Assignment:
From the listing below, reproduce word for word the part that opens with the line containing "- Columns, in" and closes with the line containing "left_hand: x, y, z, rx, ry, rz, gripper"; reproduce nothing else.

Data section:
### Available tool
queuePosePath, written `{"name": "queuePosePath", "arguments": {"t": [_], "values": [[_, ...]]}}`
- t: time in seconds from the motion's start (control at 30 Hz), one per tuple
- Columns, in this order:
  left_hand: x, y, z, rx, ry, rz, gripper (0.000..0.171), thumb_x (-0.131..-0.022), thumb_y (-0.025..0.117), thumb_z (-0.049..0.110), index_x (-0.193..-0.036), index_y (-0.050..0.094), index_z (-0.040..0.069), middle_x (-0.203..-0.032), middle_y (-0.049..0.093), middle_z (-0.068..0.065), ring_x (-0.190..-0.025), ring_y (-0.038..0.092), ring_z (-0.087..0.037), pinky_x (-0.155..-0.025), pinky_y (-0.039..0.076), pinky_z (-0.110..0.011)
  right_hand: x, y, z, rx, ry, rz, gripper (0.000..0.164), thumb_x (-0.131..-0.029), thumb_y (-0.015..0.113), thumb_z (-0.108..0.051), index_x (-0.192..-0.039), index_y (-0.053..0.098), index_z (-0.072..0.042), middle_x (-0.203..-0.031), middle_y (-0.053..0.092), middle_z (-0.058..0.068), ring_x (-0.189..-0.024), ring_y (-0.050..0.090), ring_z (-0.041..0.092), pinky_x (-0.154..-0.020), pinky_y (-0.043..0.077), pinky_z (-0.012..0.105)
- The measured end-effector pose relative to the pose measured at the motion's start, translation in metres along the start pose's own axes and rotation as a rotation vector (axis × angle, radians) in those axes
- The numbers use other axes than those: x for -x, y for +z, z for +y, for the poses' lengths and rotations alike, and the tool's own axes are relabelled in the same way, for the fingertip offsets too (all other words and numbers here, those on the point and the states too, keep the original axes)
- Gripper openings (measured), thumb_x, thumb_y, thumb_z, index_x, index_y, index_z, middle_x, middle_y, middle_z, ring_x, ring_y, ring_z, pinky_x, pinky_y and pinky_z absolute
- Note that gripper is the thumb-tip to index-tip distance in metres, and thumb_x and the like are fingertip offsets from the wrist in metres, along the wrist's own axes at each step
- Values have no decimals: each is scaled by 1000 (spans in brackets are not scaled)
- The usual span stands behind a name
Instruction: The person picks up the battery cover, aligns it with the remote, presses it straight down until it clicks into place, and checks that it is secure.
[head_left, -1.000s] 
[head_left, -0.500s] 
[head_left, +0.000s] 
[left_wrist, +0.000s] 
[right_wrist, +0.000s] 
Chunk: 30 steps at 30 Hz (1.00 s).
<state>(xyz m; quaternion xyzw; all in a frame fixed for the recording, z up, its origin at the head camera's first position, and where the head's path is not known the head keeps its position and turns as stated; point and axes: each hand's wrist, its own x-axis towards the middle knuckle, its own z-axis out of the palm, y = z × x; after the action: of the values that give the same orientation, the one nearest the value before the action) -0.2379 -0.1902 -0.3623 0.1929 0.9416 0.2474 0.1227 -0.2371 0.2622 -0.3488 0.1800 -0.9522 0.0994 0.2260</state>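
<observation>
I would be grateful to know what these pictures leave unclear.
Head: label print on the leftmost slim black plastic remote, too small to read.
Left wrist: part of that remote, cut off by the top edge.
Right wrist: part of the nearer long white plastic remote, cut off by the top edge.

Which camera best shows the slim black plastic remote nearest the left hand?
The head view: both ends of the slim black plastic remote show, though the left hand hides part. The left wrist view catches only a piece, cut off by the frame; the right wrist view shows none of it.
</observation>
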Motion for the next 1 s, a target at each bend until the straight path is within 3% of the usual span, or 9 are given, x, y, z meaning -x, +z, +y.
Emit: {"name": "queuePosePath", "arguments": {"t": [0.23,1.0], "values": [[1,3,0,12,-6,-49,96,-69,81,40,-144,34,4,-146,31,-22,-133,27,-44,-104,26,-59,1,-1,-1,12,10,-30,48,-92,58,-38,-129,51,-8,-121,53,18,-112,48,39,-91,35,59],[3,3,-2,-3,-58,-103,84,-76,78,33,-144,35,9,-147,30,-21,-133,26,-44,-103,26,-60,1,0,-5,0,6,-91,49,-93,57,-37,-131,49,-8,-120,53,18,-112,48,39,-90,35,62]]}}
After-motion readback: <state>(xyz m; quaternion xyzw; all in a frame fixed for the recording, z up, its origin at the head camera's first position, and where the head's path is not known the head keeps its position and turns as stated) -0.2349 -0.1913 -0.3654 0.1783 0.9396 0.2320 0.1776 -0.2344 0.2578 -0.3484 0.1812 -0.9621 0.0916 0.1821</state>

Your response:
- Columns, in this order:
  left_hand: x, y, z, rx, ry, rz, gripper (0.000..0.171), thumb_x (-0.131..-0.022), thumb_y (-0.025..0.117), thumb_z (-0.049..0.110), index_x (-0.193..-0.036), index_y (-0.050..0.094), index_z (-0.040..0.069), middle_x (-0.203..-0.032), middle_y (-0.049..0.093), middle_z (-0.068..0.065), ring_x (-0.190..-0.025), ring_y (-0.038..0.092), ring_z (-0.087..0.037), pinky_x (-0.155..-0.025), pinky_y (-0.039..0.076), pinky_z (-0.110..0.011)

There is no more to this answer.